■ **The data**
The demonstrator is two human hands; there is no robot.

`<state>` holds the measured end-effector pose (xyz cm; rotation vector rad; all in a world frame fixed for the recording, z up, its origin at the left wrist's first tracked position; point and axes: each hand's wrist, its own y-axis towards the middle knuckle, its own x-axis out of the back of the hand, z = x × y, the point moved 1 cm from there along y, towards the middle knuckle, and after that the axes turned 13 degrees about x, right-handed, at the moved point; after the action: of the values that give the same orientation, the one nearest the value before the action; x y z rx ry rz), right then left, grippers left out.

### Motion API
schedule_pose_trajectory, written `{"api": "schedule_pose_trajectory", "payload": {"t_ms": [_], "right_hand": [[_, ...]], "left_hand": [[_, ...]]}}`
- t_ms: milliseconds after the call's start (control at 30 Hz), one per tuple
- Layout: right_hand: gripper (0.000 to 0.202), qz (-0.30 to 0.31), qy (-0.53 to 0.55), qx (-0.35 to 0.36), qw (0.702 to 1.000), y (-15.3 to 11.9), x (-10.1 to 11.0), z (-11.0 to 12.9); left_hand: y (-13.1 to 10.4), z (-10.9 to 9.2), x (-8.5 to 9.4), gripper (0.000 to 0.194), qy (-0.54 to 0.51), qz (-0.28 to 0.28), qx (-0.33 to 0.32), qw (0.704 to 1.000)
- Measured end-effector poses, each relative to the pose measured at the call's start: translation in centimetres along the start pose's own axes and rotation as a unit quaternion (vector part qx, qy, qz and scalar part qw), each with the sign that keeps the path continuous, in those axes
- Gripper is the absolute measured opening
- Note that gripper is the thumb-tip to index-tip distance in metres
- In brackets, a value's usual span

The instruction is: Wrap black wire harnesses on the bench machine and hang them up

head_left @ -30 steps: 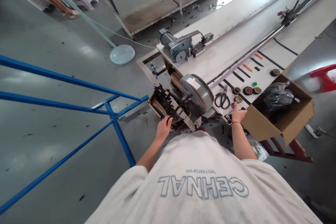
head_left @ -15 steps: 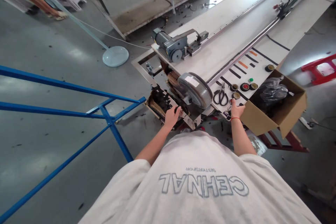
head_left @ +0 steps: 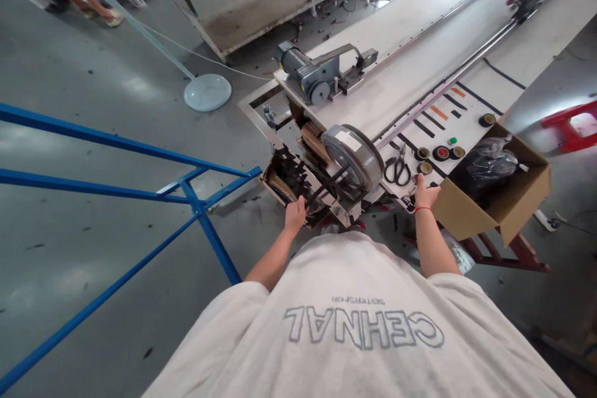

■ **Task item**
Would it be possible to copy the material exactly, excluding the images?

■ **Result for this task**
The demonstrator is two human hands; there is no robot.

`<state>` holds the measured end-effector pose (xyz cm; rotation vector rad; all in a world frame fixed for the recording, z up, its origin at the left wrist's first tracked position; point and axes: each hand's wrist, its own y-axis towards the middle knuckle, its own x-axis out of the back of the hand, z = x × y, the point moved 1 cm from there along y, towards the middle knuckle, and after that the axes turned 13 degrees about x, right-handed, at the moved point; after the action: of the values that give the same orientation, the one nearest the value before the action; x y z rx ry rz), right then left, grippers left out.

### Motion API
schedule_pose_trajectory, written `{"api": "schedule_pose_trajectory", "payload": {"t_ms": [_], "right_hand": [[_, ...]], "left_hand": [[_, ...]]}}`
- t_ms: milliseconds after the call's start (control at 30 Hz), one per tuple
- Layout: right_hand: gripper (0.000 to 0.202), qz (-0.30 to 0.31), qy (-0.53 to 0.55), qx (-0.35 to 0.36), qw (0.702 to 1.000), y (-15.3 to 11.9), x (-10.1 to 11.0), z (-11.0 to 12.9); left_hand: y (-13.1 to 10.4), z (-10.9 to 9.2), x (-8.5 to 9.4), gripper (0.000 to 0.194), qy (-0.54 to 0.51), qz (-0.28 to 0.28), qx (-0.33 to 0.32), qw (0.704 to 1.000)
- Measured end-effector poses, each relative to the pose measured at the call's start: translation in centimetres along the start pose's own axes and rotation as a unit quaternion (vector part qx, qy, qz and scalar part qw), each with the sign that keeps the path continuous, in those axes
- Gripper is the absolute measured opening
- Note that gripper is the thumb-tip to index-tip distance in metres
- In brackets, a value's usual span

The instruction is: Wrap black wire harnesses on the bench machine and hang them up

head_left @ -30 steps: 
head_left @ -15 steps: 
head_left @ +0 steps: 

Nothing further is required of the output.